1920s Japanese biplane aircraft

The Itoh Emi 14 was a Japanese biplane designed in 1920 for a long distance competitive flight from Tokyo to Osaka and back, which it won. It was also successful at a contest later that summer, before suffering terminal structural failure during aerobatics a few weeks later.

==Design and development==

Stimulated by 1920 reports of flights from Italy to Japan the Imperial Flying Association launched a long distance contest for Japanese aircraft with a non-stop return trip from Tokyo to Osaka and back, a distance of just over 1000 km. Four companies prepared designs but only the Nakajama Type 7 and the Itoh Emi 14 were ready when the race was due.

For many early, long distance flights the main design challenge was to ensure the aircraft, heavily loaded with fuel, could become airborne in the distance available. At Susaki the runway was only 600 m long, so Inagaki gave the wings an aspect ratio of eight, at the time unusually high, to minimize induced drag. Otherwise, the Emi 14 was a conventional two bay biplane with rectangular plan wings braced together with pairs of vertical, parallel interplane struts. Two parallel pairs of short cabane struts braced the central upper wing to the upper fuselage longerons. The Emi 14, like some other Itoh designs, had overhung ailerons, placed only on the upper wing.

The Emi 14 was powered by a 110 kW Gorham engine in a smoothly-tapered cowling but with its upper half exposed. Its flat, narrow, rectangular radiator was attached edge on and vertically just behind on the port side, where the engine cowling joined a flat-sided fuselage. It was originally designed with two open cockpits and flown from the rear seat, but for the long round trip the forward cockpit was used to hold extra fuel. There was a small, central trailing edge cut-out to improve the pilot's upward field of view. The tailplane was mounted on top of the fuselage and the fin was triangular, with a rounded rudder.

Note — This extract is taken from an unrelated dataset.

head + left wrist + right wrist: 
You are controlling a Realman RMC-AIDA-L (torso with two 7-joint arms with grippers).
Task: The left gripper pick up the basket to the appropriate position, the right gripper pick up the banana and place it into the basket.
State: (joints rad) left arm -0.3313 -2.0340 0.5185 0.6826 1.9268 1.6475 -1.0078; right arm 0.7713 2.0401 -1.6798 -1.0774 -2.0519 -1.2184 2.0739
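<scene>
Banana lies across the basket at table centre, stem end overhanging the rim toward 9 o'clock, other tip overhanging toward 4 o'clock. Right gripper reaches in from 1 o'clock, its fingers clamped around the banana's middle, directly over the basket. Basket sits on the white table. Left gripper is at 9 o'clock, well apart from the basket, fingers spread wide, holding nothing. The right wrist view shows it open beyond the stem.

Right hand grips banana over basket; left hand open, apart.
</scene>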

Its fixed undercarriage was of the single axle type, mounted on V-struts from the lower fuselage longerons. During development the Emi 14 had a conventional tailskid but for the challenging contest flight takeoff the tail was raised on a wheeled dolly, dropped as the Emi 14 became airborne.

==Operational history==

The date of the Emi 14's first flight is not known but it was ready on 21 April 1920, the preset contest date. Both it and the Nakajama Type 7, piloted by Kintaro Iinuma, took off successfully and began the outward leg but Iinuma soon ran into thick fog, became lost and crashed into Mount Tanzawa. He was badly injured but survived. Toyotaro Yamagata, in the Emi 14, continued and completed the 1013.67 km circuit in 6 hr 43, an average speed of 151 km/h. The flight was seen as a big step forward in Japan's aeronautical progress. The Itoh Aeroplane Research Studio were awarded a 5000 yen prize and Yamagata received the same amount as a personal reward plus another 600 yen a month for three years, though he did not live to collect much of it.

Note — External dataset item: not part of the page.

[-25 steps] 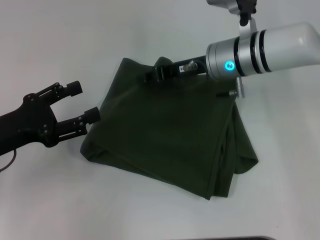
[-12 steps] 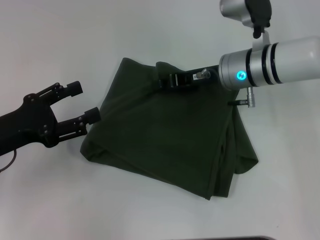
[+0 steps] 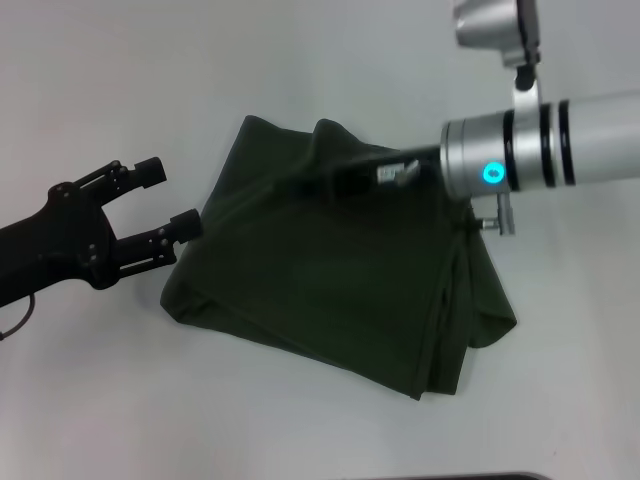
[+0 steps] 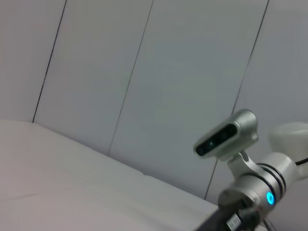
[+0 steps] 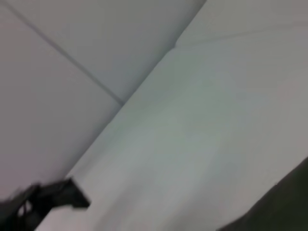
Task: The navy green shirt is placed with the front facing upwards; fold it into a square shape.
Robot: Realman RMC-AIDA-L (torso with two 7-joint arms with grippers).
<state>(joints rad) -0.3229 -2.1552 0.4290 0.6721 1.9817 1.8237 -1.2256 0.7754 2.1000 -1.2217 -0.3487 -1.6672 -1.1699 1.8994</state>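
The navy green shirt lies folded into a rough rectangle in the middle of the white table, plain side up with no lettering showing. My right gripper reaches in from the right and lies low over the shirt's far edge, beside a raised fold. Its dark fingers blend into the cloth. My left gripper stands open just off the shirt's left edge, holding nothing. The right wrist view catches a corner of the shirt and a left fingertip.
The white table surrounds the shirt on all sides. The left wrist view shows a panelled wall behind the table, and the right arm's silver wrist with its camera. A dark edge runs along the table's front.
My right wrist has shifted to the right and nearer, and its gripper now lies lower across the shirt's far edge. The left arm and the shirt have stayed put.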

There was one more competitive flight to come: on 2-3 August 1920 Yamagata flew the Emi 14 in another Imperial Flying Association contest, this time over a route between Funabashi and Chiba, about 16 km apart. The Emi 14 won the speed first prize at 137 km/h and the altitude second prize with 3375 m. Together these prizes were worth 8000 yen.

At the end of August Yamagata was practising loops for an upcoming display when a wing detached, killing him. No more Emi 14s were built.